# ABOUT THIS EXERCISE
Restate the listing below word for word; no pictures belong in the copy.

# DATASET EXTRACT
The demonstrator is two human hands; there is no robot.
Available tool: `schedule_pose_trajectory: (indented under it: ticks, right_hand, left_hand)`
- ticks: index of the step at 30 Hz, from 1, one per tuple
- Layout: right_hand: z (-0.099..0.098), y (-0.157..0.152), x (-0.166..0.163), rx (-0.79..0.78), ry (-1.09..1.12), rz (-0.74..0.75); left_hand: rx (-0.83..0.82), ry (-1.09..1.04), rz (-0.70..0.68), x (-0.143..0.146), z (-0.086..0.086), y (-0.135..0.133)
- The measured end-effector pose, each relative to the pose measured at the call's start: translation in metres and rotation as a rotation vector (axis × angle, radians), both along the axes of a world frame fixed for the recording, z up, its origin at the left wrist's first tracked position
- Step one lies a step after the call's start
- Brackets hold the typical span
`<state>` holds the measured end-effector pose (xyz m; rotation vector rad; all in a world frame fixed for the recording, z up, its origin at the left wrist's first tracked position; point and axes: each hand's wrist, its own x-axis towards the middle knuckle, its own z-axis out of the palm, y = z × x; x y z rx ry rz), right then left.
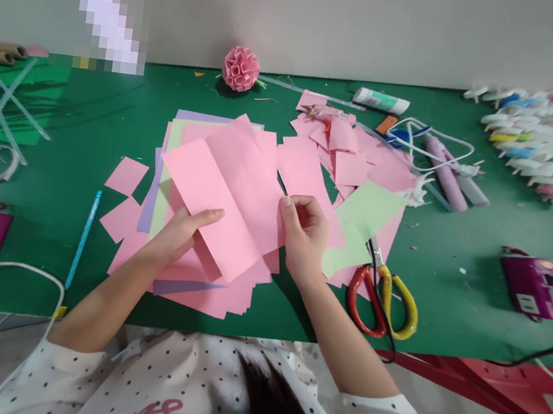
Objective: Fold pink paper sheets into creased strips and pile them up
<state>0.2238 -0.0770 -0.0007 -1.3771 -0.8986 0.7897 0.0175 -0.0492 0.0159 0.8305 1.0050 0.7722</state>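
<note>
Left hand (180,232) and right hand (303,234) pinch a pink sheet (227,194), left fingers hidden beneath it

On the green worktop (56,193), the left hand (180,232) and right hand (303,234) hold a pink sheet (227,194) between them. The fingers (207,215) pinch its opposite edges. Under it lies a paper stack (177,148) of pink, purple and pale green sheets. From the right hand, a green sheet (363,221) lies just beside it at three o'clock, the scissors (381,294) with red and yellow handles at four o'clock, and pink scraps (348,155) at one o'clock. A pink paper ball (241,68) sits at twelve o'clock near the wall. A blue pencil (84,237) lies at nine o'clock from the left hand.
</note>
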Motion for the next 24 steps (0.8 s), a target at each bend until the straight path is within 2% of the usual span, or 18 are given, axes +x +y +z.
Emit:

# ANSWER SPACE
The demonstrator is two human hands; there is no robot.
Available tool: `schedule_pose_trajectory: (indented under it: ticks, right_hand, left_hand)`
- ticks: index of the step at 30 Hz, from 1, one per tuple
- Layout: right_hand: z (-0.099..0.098), y (-0.157..0.152), x (-0.166..0.163), rx (-0.79..0.78), ry (-1.09..1.12), rz (-0.74..0.75); left_hand: rx (-0.83..0.82), ry (-1.09..1.04), rz (-0.70..0.68), x (-0.143..0.146), z (-0.086..0.086), y (-0.135..0.133)
- The measured end-effector pose, each relative to the pose measured at the call's start: translation in metres and rotation as a rotation vector (axis × angle, radians), both along the axes of a world frame fixed for the recording, z up, its origin at the left wrist's first tracked position
- Step one lies a step after the call's start
- Brackets hold the typical span
`<state>` holds the measured end-effector pose (xyz m; rotation vector rad; all in a world frame fixed for the recording, z up, its origin at the left wrist's first tracked position; point and axes: each hand's wrist, its own x-axis towards the middle knuckle, its own z-axis out of the palm, y = z × x; x y z rx ry rz), right then left.
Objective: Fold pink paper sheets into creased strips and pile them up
<state>0.2238 -0.0770 -0.0007 -1.3771 -0.8986 0.7897 0.0175 -0.0492 0.0159 0.8305 1.0050 0.7722</state>
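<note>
Left hand (180,232) and right hand (303,234) pinch a pink sheet (227,194), left fingers hidden beneath it

On the green worktop (56,193), the left hand (180,232) and right hand (303,234) hold a pink sheet (227,194) between them. The fingers (207,215) pinch its opposite edges. Under it lies a paper stack (177,148) of pink, purple and pale green sheets. From the right hand, a green sheet (363,221) lies just beside it at three o'clock, the scissors (381,294) with red and yellow handles at four o'clock, and pink scraps (348,155) at one o'clock. A pink paper ball (241,68) sits at twelve o'clock near the wall. A blue pencil (84,237) lies at nine o'clock from the left hand.
</note>
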Motion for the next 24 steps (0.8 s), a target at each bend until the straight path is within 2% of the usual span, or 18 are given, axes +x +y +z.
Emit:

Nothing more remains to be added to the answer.